Is that how it's supposed to work?

5
  • I've removed part two of your question as it doesn't really relate to the rest of the question; feel free to ask it as a separate question. Thanks!
    – user5
    Commented Nov 15, 2014 at 18:52
  • please post your torrc and tor log/output and for how long it's locked? I'll be able to help you further if I will have more info
    – Alexey Vesnin
    Commented Feb 9, 2016 at 15:14
  • BTW, whenever I log on, the first entry node is in Netherlands and is always the same 84.92.251.204.
    – Bob
    Commented May 5, 2016 at 7:13
  • 1
    This is expected. Entry guards stay the same for a period of several months, which is by design. The other nodes in your circuit will change though. Commented May 5, 2016 at 7:31
  • 1
    If you desperately want to change your entry guard - which is actually less secure than leaving it the same - have a read of this thread: tor.stackexchange.com/questions/4880/… Commented May 5, 2016 at 9:05

11 Answers 11

17

Tor is supposed to work in this way.
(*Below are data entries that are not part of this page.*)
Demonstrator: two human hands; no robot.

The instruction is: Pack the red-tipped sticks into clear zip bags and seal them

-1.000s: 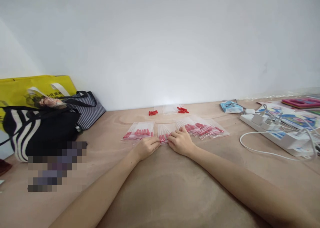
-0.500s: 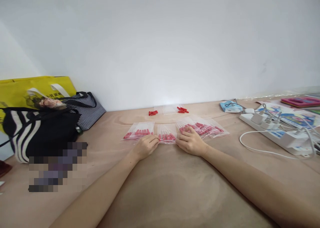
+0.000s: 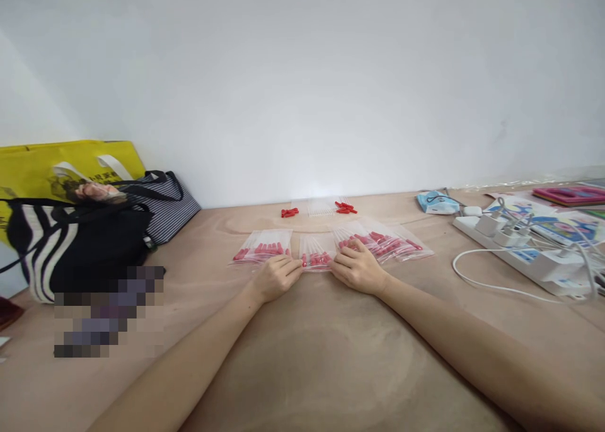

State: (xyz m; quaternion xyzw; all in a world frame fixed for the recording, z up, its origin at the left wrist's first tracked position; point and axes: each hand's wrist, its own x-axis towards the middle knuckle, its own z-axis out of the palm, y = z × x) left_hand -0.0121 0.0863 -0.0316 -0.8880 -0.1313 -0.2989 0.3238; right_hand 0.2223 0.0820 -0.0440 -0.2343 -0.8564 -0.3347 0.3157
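Note:
A clear plastic bag (image 3: 316, 244) lies flat between my hands, with several thin pale sticks with red ends inside. My left hand (image 3: 276, 278) pinches its near left corner, fingers closed. At the near right corner, my right hand (image 3: 358, 269) is closed on the same bag's edge, its fingertips partly hidden. Beside my left hand is another bag (image 3: 271, 238) of red-ended pieces. To the right, overlapping bags (image 3: 401, 243) with more red pieces reach behind my right hand.
Farther back lie two small piles of red pieces, left (image 3: 290, 212) and right (image 3: 346, 208), with clear sticks (image 3: 321, 209) between. A white power strip (image 3: 520, 255) with cables and a blue packet (image 3: 437, 202) lie right. A black bag (image 3: 94, 249) stands left.
My right hand has shifted slightly left. The red ends inside the middle bag have moved closer together, and the bag's left edge sits a little farther right.

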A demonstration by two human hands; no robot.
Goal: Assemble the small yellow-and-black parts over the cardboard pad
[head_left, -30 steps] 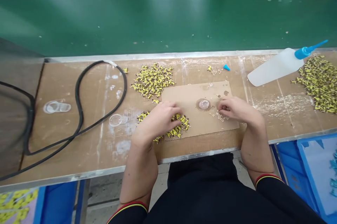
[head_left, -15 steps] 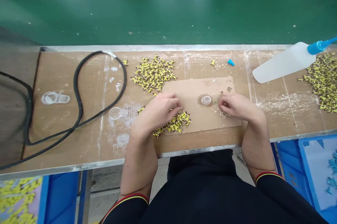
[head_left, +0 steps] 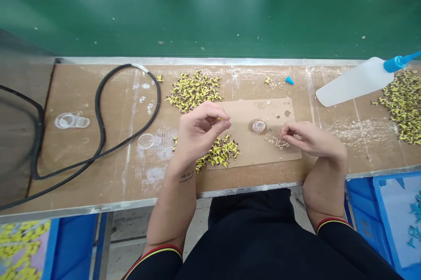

Former versions of Tor built a complete new circuit every time. However some researcher found out that a so-called service location attack is possible. So the Tor Project changed the design in a way that defends this kind of attack. The defense is that the first relay in a circuit stays the same for some period of time. This node is now called guard node.

Usually Tor keeps using the same guard node for several weeks. Tor uses a state file (within your Tor installation) to keep track of guard nodes. You'll find several lines like:

EntryGuard AloneWithOurRecords 783C36CF2F61A1B3C4238499D92C619A9CDDEA3B DirCache

in this file. Those lines determine the guards you'll use.

5

This is the normal behaviour for entry guards.

The Tor FAQ explains why we'd want to do this:

... But profiling is, for most users, as bad as being traced all the time: they want to do something often without an attacker noticing, and the attacker noticing once is as bad as the attacker noticing more often. Thus, choosing many random entries and exits gives the user no chance of escaping profiling by this kind of attacker.

To simplify: the more often you change your guard node, the more chance there is of connecting to one owned by the Bad Guys.

The length of time you use the same guard for is called the rotation period. More details about this can be found in Changing of the Guards and One Fast Guard for Life.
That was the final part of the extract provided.